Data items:
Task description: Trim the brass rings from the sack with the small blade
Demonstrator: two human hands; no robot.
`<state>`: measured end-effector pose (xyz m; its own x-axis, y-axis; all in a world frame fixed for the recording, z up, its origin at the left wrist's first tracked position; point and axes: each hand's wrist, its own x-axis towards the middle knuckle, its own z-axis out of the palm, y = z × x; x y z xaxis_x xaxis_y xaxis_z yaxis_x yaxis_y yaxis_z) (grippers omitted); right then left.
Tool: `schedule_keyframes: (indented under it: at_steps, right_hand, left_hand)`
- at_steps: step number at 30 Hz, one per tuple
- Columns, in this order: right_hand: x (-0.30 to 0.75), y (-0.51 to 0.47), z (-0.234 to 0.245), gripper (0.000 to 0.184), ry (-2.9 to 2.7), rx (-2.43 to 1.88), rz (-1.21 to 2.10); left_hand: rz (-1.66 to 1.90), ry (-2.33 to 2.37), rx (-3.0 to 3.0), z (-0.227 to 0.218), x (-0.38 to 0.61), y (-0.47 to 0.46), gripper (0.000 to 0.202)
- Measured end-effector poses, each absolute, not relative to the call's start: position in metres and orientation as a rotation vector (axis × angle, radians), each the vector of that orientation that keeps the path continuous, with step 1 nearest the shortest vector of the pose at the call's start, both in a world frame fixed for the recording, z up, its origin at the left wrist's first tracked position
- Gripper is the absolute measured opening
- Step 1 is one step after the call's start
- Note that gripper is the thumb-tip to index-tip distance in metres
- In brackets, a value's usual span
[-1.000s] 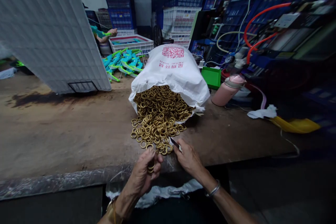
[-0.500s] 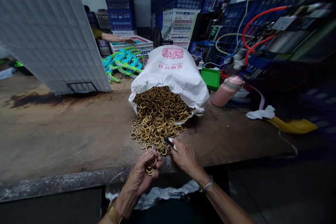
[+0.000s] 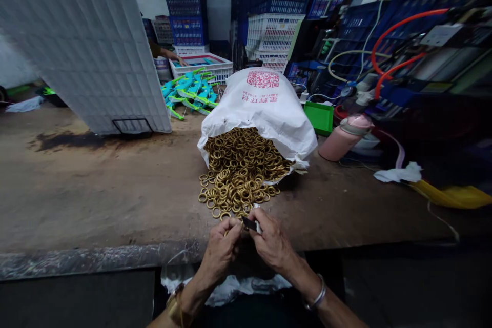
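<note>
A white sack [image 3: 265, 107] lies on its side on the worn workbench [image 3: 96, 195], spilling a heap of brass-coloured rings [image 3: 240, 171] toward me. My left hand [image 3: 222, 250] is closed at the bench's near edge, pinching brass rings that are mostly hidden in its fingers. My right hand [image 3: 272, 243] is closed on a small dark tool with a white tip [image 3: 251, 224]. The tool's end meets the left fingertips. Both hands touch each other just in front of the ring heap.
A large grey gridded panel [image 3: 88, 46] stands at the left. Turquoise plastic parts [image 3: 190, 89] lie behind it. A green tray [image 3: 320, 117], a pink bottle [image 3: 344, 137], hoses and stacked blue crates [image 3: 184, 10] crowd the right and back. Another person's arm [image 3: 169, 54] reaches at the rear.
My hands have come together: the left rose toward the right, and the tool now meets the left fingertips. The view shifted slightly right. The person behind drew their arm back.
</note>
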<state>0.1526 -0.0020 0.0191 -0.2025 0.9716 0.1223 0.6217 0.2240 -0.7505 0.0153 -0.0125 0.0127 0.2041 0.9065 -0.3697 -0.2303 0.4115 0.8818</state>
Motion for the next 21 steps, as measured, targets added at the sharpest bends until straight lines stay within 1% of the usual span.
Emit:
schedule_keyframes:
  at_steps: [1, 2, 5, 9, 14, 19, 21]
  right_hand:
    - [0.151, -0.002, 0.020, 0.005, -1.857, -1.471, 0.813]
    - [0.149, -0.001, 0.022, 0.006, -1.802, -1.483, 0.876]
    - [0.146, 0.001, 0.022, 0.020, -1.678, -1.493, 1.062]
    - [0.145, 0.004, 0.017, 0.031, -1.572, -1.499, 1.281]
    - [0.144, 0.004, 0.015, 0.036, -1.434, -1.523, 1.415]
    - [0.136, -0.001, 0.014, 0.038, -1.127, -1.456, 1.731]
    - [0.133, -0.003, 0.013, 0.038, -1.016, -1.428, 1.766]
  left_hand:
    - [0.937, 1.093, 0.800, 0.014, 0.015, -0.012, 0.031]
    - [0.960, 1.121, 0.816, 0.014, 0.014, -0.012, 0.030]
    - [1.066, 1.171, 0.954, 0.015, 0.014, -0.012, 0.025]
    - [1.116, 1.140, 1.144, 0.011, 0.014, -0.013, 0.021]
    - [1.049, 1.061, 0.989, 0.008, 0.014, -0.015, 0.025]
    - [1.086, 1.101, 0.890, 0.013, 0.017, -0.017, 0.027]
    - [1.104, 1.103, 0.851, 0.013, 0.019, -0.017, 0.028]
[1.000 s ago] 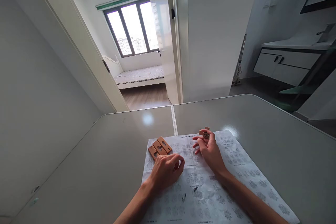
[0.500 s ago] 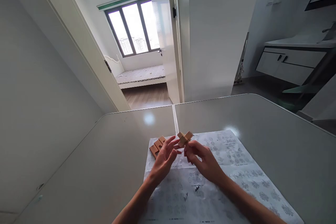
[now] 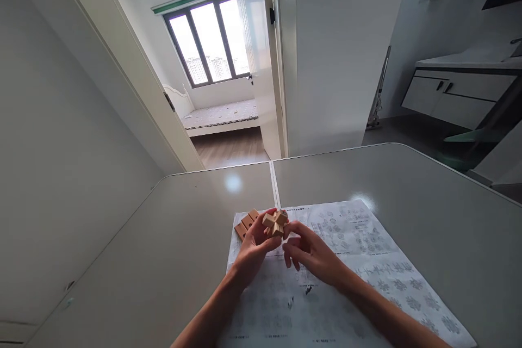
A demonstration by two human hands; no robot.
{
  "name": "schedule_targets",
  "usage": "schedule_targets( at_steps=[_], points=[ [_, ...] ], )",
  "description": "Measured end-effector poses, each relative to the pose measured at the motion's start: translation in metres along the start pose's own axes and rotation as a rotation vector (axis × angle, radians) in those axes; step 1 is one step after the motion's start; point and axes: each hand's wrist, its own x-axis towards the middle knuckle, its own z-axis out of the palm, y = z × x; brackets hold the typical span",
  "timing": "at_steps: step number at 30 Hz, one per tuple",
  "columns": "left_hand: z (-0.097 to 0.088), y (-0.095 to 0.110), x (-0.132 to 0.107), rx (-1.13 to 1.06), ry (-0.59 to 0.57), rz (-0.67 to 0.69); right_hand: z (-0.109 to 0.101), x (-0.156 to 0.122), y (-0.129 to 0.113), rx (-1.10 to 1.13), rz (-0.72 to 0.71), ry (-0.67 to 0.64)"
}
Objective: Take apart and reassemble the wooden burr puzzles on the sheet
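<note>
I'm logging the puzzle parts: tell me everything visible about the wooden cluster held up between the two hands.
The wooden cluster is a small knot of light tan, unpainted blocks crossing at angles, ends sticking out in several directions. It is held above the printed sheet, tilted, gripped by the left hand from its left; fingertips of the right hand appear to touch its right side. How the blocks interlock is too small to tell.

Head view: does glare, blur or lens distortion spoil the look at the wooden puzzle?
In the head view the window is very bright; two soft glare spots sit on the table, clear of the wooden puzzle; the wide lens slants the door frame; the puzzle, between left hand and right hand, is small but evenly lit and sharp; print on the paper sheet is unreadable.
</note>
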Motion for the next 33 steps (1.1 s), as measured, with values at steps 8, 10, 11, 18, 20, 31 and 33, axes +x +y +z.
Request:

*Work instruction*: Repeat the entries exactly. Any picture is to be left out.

*Result for this task*:
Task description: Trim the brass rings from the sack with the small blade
Demonstrator: two human hands; no robot.
`<state>`: measured end-effector pose (xyz m; its own x-axis, y-axis; all in a world frame fixed for the recording, z up, its origin at the left wrist's first tracked position; point and axes: each hand's wrist, its own x-axis towards the middle knuckle, its own z-axis out of the palm, y = z × x; x y z xaxis_x xaxis_y xaxis_z yaxis_x yaxis_y yaxis_z) (grippers omitted); right then left.
Tool: `schedule_keyframes: (indented under it: at_steps, right_hand, left_hand)`
- at_steps: step number at 30 Hz, one per tuple
- Columns, in this order: right_hand: x (-0.30 to 0.75), y (-0.51 to 0.47), z (-0.234 to 0.245), gripper (0.000 to 0.184), ry (-2.9 to 2.7), rx (-2.43 to 1.88), rz (-1.21 to 2.10); left_hand: rz (-1.66 to 1.90), ry (-2.33 to 2.37), rx (-3.0 to 3.0), z (-0.227 to 0.218), x (-0.38 to 0.61), y (-0.47 to 0.46), gripper (0.000 to 0.202)
- Measured end-effector poses, each absolute, not relative to the call's start: position in metres and orientation as a rotation vector (axis × angle, radians), each the vector of that orientation that keeps the path continuous, with step 1 nearest the shortest vector of the pose at the call's start, both in a world frame fixed for the recording, z up, its origin at the left wrist's first tracked position
- Gripper is the absolute measured opening
- Step 1 is one step after the call's start
- Note that gripper is the thumb-tip to index-tip distance in metres
- In brackets, a value's usual span
[-1.000s] 
[-0.500s] 
[+0.000s] 
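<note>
A white sack [image 3: 265, 107] lies on its side on the worn workbench [image 3: 96, 195], spilling a heap of brass-coloured rings [image 3: 240, 171] toward me. My left hand [image 3: 222, 250] is closed at the bench's near edge, pinching brass rings that are mostly hidden in its fingers. My right hand [image 3: 272, 243] is closed on a small dark tool with a white tip [image 3: 251, 224]. The tool's end meets the left fingertips. Both hands touch each other just in front of the ring heap.
A large grey gridded panel [image 3: 88, 46] stands at the left. Turquoise plastic parts [image 3: 190, 89] lie behind it. A green tray [image 3: 320, 117], a pink bottle [image 3: 344, 137], hoses and stacked blue crates [image 3: 184, 10] crowd the right and back. Another person's arm [image 3: 169, 54] reaches at the rear.
My hands have come together: the left rose toward the right, and the tool now meets the left fingertips. The view shifted slightly right. The person behind drew their arm back.
</note>
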<state>0.1526 -0.0020 0.0191 -0.2025 0.9716 0.1223 0.6217 0.2240 -0.7505 0.0153 -0.0125 0.0127 0.2041 0.9065 -0.3697 -0.2303 0.4115 0.8818</state>
Motion for the next 21 steps, as measured, targets added at the sharpest bends until straight lines stay within 1% of the usual span.
Emit:
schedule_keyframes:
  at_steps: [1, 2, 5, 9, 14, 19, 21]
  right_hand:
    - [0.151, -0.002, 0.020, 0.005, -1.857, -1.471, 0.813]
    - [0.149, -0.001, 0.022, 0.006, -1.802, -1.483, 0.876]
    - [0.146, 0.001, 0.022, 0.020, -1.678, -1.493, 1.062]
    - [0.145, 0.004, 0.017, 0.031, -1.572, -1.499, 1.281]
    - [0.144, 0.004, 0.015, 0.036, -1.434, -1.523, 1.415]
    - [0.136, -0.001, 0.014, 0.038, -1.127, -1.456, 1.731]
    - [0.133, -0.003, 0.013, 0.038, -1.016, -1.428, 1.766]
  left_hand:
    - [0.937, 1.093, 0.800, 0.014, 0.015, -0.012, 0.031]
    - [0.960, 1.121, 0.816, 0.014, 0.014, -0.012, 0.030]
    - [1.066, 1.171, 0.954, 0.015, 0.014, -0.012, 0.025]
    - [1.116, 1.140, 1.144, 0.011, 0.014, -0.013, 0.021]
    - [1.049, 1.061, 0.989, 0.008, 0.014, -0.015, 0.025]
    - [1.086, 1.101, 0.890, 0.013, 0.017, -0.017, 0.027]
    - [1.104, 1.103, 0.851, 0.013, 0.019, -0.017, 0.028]
[1.000 s ago] 
[0.500 s ago] 
[now] 
A demonstration by two human hands; no robot.
{
  "name": "schedule_targets",
  "usage": "schedule_targets( at_steps=[_], points=[ [_, ...] ], )",
  "description": "Measured end-effector poses, each relative to the pose measured at the motion's start: translation in metres along the start pose's own axes and rotation as a rotation vector (axis × angle, radians) in those axes; step 1 is one step after the motion's start; point and axes: each hand's wrist, its own x-axis towards the middle knuckle, its own z-axis out of the palm, y = z × x; brackets hold the typical span",
  "timing": "at_steps: step number at 30 Hz, one per tuple",
  "columns": "left_hand: z (-0.097 to 0.088), y (-0.095 to 0.110), x (-0.132 to 0.107), rx (-1.13 to 1.06), ry (-0.59 to 0.57), rz (-0.67 to 0.69); right_hand: z (-0.109 to 0.101), x (-0.156 to 0.122), y (-0.129 to 0.113), rx (-1.10 to 1.13), rz (-0.72 to 0.71), ry (-0.67 to 0.64)"
}
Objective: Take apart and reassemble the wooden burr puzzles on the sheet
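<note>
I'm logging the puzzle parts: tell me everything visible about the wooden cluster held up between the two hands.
The wooden cluster is a small knot of light tan, unpainted blocks crossing at angles, ends sticking out in several directions. It is held above the printed sheet, tilted, gripped by the left hand from its left; fingertips of the right hand appear to touch its right side. How the blocks interlock is too small to tell.

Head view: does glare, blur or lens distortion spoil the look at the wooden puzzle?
In the head view the window is very bright; two soft glare spots sit on the table, clear of the wooden puzzle; the wide lens slants the door frame; the puzzle, between left hand and right hand, is small but evenly lit and sharp; print on the paper sheet is unreadable.
</note>
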Motion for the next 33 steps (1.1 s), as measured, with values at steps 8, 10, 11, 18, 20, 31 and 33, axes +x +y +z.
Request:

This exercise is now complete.